Part of what makes a cutter so effective is the lateness of its break. In fact, scouting a cutter is challenging, often requiring prior knowledge of a pitcher’s arsenal to classify a 2-5 MPH dip from a four-seam fastball the right way. Jon Lester’s cutter is moving less this season (and more slowly), yet it is more effective, indicating batters are having a tough time picking up the pitch until it’s too late. Indeed, Lester’s cutter is in the top-10 (a stark contrast to the past two seasons) and the southpaw is ringing up an additional two batters per nine. But at what cost?
The cut fastball works for some pitchers. Mariano Rivera made a Hall of Fame career out of the pitch. But the list goes on and on with cutter pitchers who sustained serious injury. Just two years ago, two of the best cutters in baseball belonged to Luke Hochevar (out for the year due to Tommy John surgery) and Jeff Karstens (thrown 7.0 minor league innings since 2012). Three data points don’t mean much, but additional casualties from the 2012 leaderboard include Jeff Niemann and Randy Wells, with Jon Niese, Gavin Floyd, and Johnny Cueto also missing time with arm injuries. Lester very well may be able to sustain his heightened cutter rate into his mid-thirties, though his current pitching profile suggests greater corresponding risk.

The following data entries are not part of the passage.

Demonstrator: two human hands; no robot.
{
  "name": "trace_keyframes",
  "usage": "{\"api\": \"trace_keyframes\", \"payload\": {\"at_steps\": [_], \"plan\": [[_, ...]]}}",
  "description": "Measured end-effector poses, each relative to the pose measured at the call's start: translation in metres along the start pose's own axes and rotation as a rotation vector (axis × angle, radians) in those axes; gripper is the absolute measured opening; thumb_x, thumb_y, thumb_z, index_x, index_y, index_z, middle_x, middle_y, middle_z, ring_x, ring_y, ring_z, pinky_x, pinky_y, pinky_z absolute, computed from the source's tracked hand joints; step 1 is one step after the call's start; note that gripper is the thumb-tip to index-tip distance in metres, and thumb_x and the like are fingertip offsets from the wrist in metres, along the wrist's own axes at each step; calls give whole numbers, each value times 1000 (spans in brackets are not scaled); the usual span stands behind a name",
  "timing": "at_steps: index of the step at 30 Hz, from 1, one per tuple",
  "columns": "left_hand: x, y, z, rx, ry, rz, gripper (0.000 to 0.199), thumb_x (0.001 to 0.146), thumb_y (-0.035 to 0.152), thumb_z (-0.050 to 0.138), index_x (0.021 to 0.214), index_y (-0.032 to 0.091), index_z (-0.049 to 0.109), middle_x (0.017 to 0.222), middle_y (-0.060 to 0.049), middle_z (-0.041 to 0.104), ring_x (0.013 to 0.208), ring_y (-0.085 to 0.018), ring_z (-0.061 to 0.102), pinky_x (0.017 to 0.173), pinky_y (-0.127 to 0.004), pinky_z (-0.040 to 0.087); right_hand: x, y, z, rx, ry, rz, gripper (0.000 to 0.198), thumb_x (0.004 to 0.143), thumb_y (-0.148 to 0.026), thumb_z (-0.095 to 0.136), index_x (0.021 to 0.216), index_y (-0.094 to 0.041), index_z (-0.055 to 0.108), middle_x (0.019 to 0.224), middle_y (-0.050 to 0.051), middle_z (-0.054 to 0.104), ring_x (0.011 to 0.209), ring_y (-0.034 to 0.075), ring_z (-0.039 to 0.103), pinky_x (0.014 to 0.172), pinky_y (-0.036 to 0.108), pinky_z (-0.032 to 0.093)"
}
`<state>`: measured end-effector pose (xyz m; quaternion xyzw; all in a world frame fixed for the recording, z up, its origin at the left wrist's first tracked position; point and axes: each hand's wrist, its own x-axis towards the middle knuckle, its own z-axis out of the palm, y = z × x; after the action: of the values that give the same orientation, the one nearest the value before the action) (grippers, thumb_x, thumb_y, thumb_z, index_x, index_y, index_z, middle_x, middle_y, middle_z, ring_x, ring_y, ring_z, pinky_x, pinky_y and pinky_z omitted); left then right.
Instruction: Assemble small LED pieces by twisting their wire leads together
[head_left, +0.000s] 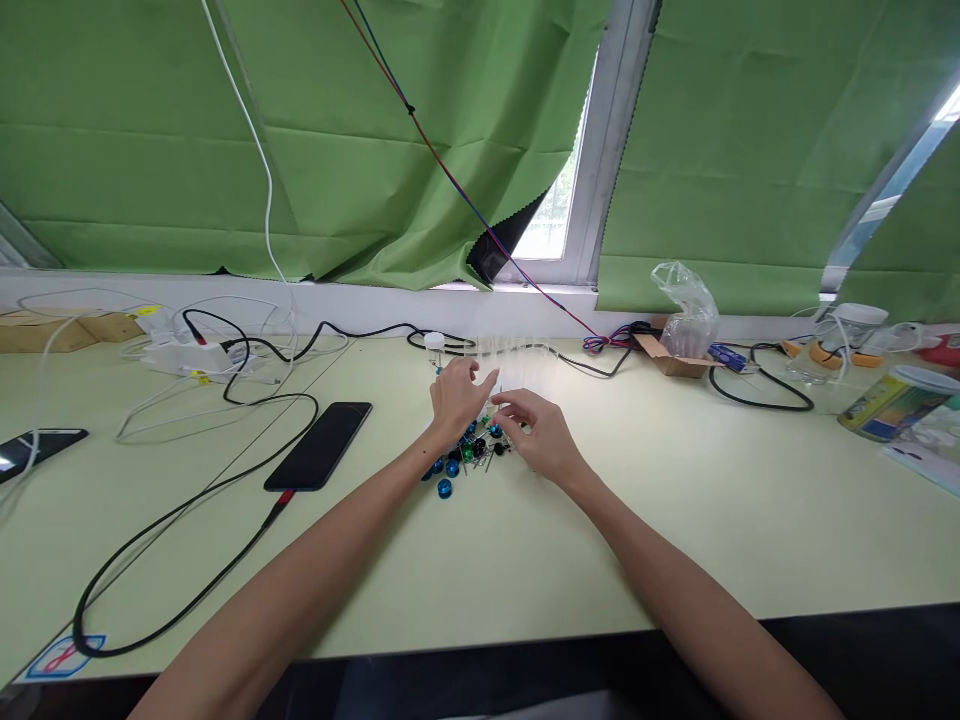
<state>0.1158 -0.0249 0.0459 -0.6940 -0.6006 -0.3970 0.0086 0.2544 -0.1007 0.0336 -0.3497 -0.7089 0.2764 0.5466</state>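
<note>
A heap of small blue, green and black pieces with thin metal stems point(476, 450) lies on the table between my hands. One round blue piece point(445, 488) sits apart at the near side of the heap. My left hand point(457, 400) hovers over its far left edge, thumb stretched away from the partly curled fingers, and nothing shows in it. At the right, my right hand point(544, 436) has thumb and forefinger drawn together above the pieces; a thin stem seems to stand at the fingertips, too fine to name. Clear upright tubes point(514, 352) stand behind both hands.
A black phone point(319, 446) on a black cable point(187, 500) lies to the left. At the back stand a small white-capped bottle point(434, 346) and a power strip point(187, 358). On the right are an open cardboard box point(675, 362) and a labelled canister point(896, 402).
</note>
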Motion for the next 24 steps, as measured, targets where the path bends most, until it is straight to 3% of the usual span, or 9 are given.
{"api": "trace_keyframes", "payload": {"at_steps": [6, 11, 15, 18, 24], "plan": [[-1, 8, -10, -58, 104, 69, 27, 85, 47, 56, 86, 20, 61, 86, -4, 65, 77, -20, 60, 66, -31, 41, 0, 1, 0, 22, -5, -22, 18, 87, -26, 58, 103, -21, 65, 106, 8, 67, 83, 16, 69, 78, 33, 56], [1, 14, -33, -222, 244, 180, 25, 84, 42, 60, 90, 18, 62, 87, -4, 61, 66, -13, 56, 69, -30, 48, 0, -1, 1, 19, 9, -12, 17, 85, -29, 62, 100, -20, 64, 103, 8, 67, 82, 16, 68, 79, 33, 56], [-14, 16, -54, -433, 277, 218, 23, 82, 41, 64, 89, 19, 63, 104, -6, 54, 81, -13, 61, 64, -26, 56, 1, -3, 1, 32, 46, 24, 26, 82, -33, 66, 105, -20, 62, 102, 8, 68, 83, 17, 67, 80, 34, 56], [-31, 13, -63, -521, 260, 264, 20, 80, 37, 66, 90, 20, 63, 111, -6, 53, 100, -17, 62, 79, -29, 59, 1, -4, 0, 45, 69, 47, 30, 81, -34, 67, 107, -20, 61, 99, 8, 68, 84, 17, 65, 81, 34, 56], [-51, 0, -57, -646, 134, 167, 23, 82, 37, 64, 94, 20, 54, 109, -4, 55, 85, -13, 67, 79, -29, 60, 3, -3, -2, 57, 108, 90, 28, 83, -34, 64, 107, -21, 61, 90, 6, 67, 79, 16, 65, 76, 31, 54]]}}
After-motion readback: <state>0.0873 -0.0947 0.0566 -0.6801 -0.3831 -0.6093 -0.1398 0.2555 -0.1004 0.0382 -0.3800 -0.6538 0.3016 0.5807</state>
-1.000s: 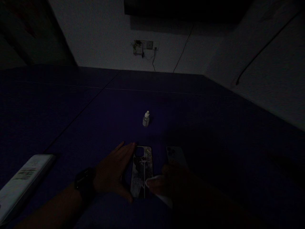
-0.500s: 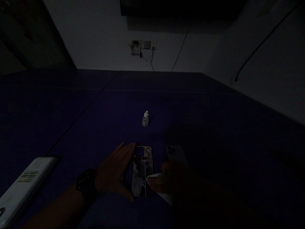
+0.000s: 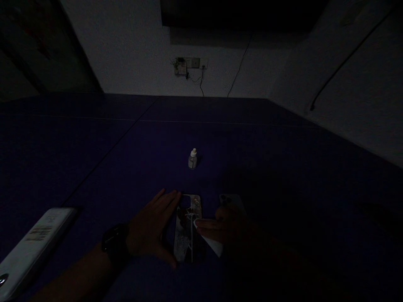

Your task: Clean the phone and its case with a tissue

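A phone case [image 3: 184, 235] with a dark printed pattern and a camera cutout lies flat on the dark blue surface. My left hand [image 3: 151, 230], wearing a black watch, rests along its left side with fingers stretched and thumb spread, touching its edge. In my right hand [image 3: 226, 230] is a folded white wipe [image 3: 215, 246], its tip pressed on the right part of the case. Partly covered by that hand, a phone [image 3: 234, 201] with camera lenses lies to the right.
A small dropper bottle [image 3: 192, 160] stands beyond the case. At the lower left lies a long white box-like object [image 3: 40, 235] with faint markings. Sockets and cables [image 3: 190, 65] are on the far wall, below a dark screen [image 3: 239, 14]. The room is dim.
My right hand has slid the wipe a little up the case, away from me. My left hand has stayed in place at the case's edge.
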The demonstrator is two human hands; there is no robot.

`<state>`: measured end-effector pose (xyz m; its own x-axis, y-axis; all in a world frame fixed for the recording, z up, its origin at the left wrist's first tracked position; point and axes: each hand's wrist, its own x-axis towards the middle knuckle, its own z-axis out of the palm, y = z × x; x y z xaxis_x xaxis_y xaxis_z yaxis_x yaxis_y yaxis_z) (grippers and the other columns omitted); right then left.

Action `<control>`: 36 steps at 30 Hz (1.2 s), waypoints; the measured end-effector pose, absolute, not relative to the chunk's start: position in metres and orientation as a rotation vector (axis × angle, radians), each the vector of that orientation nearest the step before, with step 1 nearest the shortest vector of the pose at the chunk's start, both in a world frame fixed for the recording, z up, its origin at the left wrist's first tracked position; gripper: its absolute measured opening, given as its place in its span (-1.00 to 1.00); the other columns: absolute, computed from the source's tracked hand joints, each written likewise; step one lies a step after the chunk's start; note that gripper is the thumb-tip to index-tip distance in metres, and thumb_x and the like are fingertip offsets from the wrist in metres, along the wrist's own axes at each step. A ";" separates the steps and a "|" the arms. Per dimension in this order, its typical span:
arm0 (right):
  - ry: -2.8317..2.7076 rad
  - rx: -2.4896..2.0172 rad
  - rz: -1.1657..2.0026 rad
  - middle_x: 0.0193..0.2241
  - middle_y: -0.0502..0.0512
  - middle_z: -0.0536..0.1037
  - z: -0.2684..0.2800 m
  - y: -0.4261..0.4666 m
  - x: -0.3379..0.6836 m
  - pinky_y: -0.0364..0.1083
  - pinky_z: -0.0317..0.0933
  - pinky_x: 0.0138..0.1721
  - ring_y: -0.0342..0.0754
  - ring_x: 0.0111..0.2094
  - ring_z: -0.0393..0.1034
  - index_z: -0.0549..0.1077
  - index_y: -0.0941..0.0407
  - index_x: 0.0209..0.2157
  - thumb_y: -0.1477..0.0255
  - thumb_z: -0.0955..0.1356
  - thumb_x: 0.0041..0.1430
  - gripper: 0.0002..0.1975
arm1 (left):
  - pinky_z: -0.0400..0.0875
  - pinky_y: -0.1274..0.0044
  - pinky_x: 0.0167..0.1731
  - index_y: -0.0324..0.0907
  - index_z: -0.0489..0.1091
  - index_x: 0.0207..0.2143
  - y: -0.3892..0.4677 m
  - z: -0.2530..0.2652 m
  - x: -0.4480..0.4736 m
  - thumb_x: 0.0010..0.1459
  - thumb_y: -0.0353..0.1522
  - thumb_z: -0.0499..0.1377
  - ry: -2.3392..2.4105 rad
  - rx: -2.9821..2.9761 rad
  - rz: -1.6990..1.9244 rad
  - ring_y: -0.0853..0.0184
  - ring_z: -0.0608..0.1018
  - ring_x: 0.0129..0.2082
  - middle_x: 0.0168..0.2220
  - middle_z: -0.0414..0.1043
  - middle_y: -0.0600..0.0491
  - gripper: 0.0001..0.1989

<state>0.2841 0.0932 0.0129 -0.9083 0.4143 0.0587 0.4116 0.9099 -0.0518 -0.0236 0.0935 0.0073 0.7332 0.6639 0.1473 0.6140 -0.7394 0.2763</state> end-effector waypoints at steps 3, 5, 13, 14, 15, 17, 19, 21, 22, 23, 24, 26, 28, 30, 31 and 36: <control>-3.031 -0.588 0.097 0.08 -0.02 0.58 0.009 0.094 0.284 0.03 -0.02 -0.22 0.02 -0.28 0.21 0.43 -0.16 0.19 0.37 0.33 0.30 -0.56 | -0.12 -0.09 0.35 -0.19 -0.62 0.43 0.093 0.007 -0.024 -0.17 0.40 0.17 1.025 2.729 0.355 -0.24 0.17 0.38 0.42 -0.07 -0.42 0.49; -3.056 -0.459 0.132 0.05 -0.12 0.60 0.005 0.094 0.284 0.02 -0.04 -0.24 0.01 -0.28 0.22 0.46 -0.23 0.13 0.32 0.33 0.33 -0.64 | -0.11 -0.09 0.35 -0.19 -0.61 0.44 0.093 0.007 -0.023 -0.18 0.41 0.18 1.030 2.723 0.360 -0.25 0.17 0.37 0.42 -0.06 -0.41 0.50; -2.992 -0.664 0.076 0.04 -0.07 0.61 -0.006 0.101 0.280 0.05 0.00 -0.23 0.01 -0.32 0.23 0.45 -0.14 0.15 0.37 0.32 0.32 -0.61 | -0.08 -0.09 0.35 -0.18 -0.61 0.44 0.091 0.013 -0.020 -0.18 0.41 0.17 1.047 2.686 0.371 -0.25 0.19 0.37 0.42 -0.05 -0.40 0.50; -3.011 -0.653 0.096 -0.01 -0.07 0.63 -0.008 0.100 0.279 0.05 0.00 -0.23 0.01 -0.32 0.23 0.47 -0.17 0.13 0.39 0.32 0.33 -0.63 | -0.08 -0.09 0.34 -0.18 -0.61 0.44 0.091 0.012 -0.021 -0.18 0.41 0.17 1.048 2.682 0.366 -0.25 0.18 0.37 0.42 -0.05 -0.40 0.50; -3.022 -0.642 0.116 -0.06 -0.09 0.65 -0.009 0.099 0.278 0.04 0.01 -0.23 0.01 -0.32 0.24 0.48 -0.20 0.10 0.40 0.31 0.33 -0.64 | -0.08 -0.10 0.34 -0.18 -0.61 0.44 0.091 0.012 -0.021 -0.19 0.41 0.17 1.051 2.677 0.365 -0.26 0.18 0.37 0.42 -0.05 -0.40 0.50; -3.025 -0.629 0.156 -0.09 -0.11 0.66 -0.011 0.098 0.278 0.05 0.03 -0.21 0.02 -0.30 0.26 0.49 -0.25 0.08 0.40 0.30 0.34 -0.64 | -0.07 -0.10 0.34 -0.17 -0.60 0.44 0.091 0.011 -0.021 -0.20 0.41 0.19 1.055 2.666 0.356 -0.28 0.17 0.37 0.43 -0.07 -0.39 0.51; -3.009 -0.652 0.183 -0.03 -0.10 0.63 -0.010 0.100 0.283 0.06 0.05 -0.17 0.05 -0.24 0.28 0.45 -0.26 0.13 0.40 0.29 0.34 -0.60 | -0.07 -0.10 0.34 -0.17 -0.58 0.45 0.092 0.010 -0.022 -0.22 0.40 0.20 1.052 2.653 0.344 -0.29 0.17 0.36 0.43 -0.07 -0.37 0.52; -2.989 -0.693 0.199 0.06 -0.04 0.59 -0.007 0.103 0.288 0.09 0.07 -0.14 0.08 -0.19 0.28 0.41 -0.19 0.20 0.41 0.28 0.34 -0.56 | -0.07 -0.11 0.34 -0.18 -0.58 0.45 0.093 0.009 -0.022 -0.23 0.40 0.21 1.045 2.642 0.330 -0.30 0.18 0.36 0.43 -0.07 -0.37 0.53; -2.983 -0.705 0.207 0.09 0.00 0.57 -0.006 0.105 0.290 0.10 0.08 -0.13 0.09 -0.17 0.28 0.40 -0.15 0.22 0.41 0.29 0.32 -0.54 | -0.08 -0.11 0.34 -0.18 -0.58 0.45 0.093 0.009 -0.022 -0.23 0.40 0.21 1.044 2.637 0.319 -0.29 0.18 0.36 0.43 -0.07 -0.37 0.54; -2.980 -0.706 0.216 0.11 0.04 0.56 -0.004 0.106 0.292 0.10 0.09 -0.14 0.10 -0.17 0.29 0.39 -0.11 0.23 0.41 0.30 0.31 -0.53 | -0.09 -0.12 0.34 -0.18 -0.59 0.44 0.094 0.009 -0.022 -0.23 0.41 0.21 1.041 2.635 0.308 -0.29 0.18 0.36 0.43 -0.07 -0.37 0.54; -2.983 -0.696 0.229 0.11 0.05 0.56 -0.002 0.107 0.292 0.10 0.10 -0.14 0.11 -0.18 0.29 0.40 -0.10 0.24 0.41 0.31 0.30 -0.52 | -0.10 -0.13 0.34 -0.18 -0.60 0.44 0.094 0.009 -0.022 -0.23 0.41 0.21 1.039 2.636 0.300 -0.28 0.18 0.36 0.43 -0.07 -0.38 0.54; -2.999 -0.648 0.258 0.05 0.04 0.60 0.002 0.104 0.289 0.08 0.10 -0.18 0.09 -0.22 0.29 0.43 -0.13 0.21 0.43 0.33 0.28 -0.53 | -0.10 -0.13 0.34 -0.19 -0.60 0.44 0.095 0.010 -0.021 -0.24 0.41 0.21 1.038 2.636 0.298 -0.28 0.17 0.36 0.42 -0.06 -0.39 0.55; -3.019 -0.598 0.279 -0.04 0.01 0.64 0.005 0.099 0.284 0.07 0.09 -0.21 0.08 -0.25 0.30 0.47 -0.21 0.16 0.44 0.32 0.29 -0.55 | -0.09 -0.12 0.34 -0.20 -0.59 0.44 0.095 0.011 -0.020 -0.26 0.41 0.21 1.037 2.636 0.317 -0.29 0.19 0.36 0.41 -0.04 -0.40 0.56; -3.036 -0.563 0.295 -0.08 -0.01 0.65 0.008 0.094 0.280 0.05 0.08 -0.24 0.07 -0.27 0.30 0.49 -0.25 0.13 0.43 0.32 0.30 -0.57 | -0.08 -0.11 0.34 -0.21 -0.57 0.45 0.096 0.011 -0.019 -0.26 0.42 0.20 1.038 2.631 0.338 -0.28 0.21 0.35 0.41 -0.03 -0.40 0.55; -3.040 -0.560 0.298 -0.06 -0.01 0.64 0.010 0.094 0.278 0.04 0.08 -0.24 0.07 -0.27 0.30 0.49 -0.25 0.13 0.42 0.32 0.30 -0.58 | -0.07 -0.10 0.34 -0.20 -0.56 0.45 0.096 0.011 -0.019 -0.25 0.42 0.19 1.041 2.630 0.349 -0.28 0.22 0.35 0.41 -0.03 -0.40 0.54; -3.040 -0.595 0.307 -0.01 0.03 0.63 0.012 0.097 0.274 0.04 0.06 -0.23 0.06 -0.29 0.27 0.46 -0.16 0.17 0.43 0.32 0.32 -0.58 | -0.05 -0.10 0.33 -0.20 -0.54 0.45 0.094 0.007 -0.018 -0.23 0.43 0.17 1.064 2.635 0.442 -0.27 0.26 0.33 0.39 0.03 -0.42 0.52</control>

Jon Lester: Rent to Own? No, Thanks.
Jon Lester’s 2014 campaign clearly shows the benefit of adjustments. His 4.6 WAR is currently second best among pitchers, only trailing Felix Hernandez. Whichever team Lester takes the mound for will trot out a bona fide ace every fifth day. Lester’s resurgence and overall body of work put him in great shape to cash in this offseason.
Conservatively, a five-year deal worth $20 million annually would be the starting point. Ideally, Lester’s camp negotiates a six-year pact worth $150 million. However, his pitch usage points to a short-term gain in exchange for longevity, making the thought of paying a 36-year old Lester $25 million a bitter pill to swallow. Teams should bid with confidence to rent Jon Lester for the rest of 2014, but all bets are off going forward.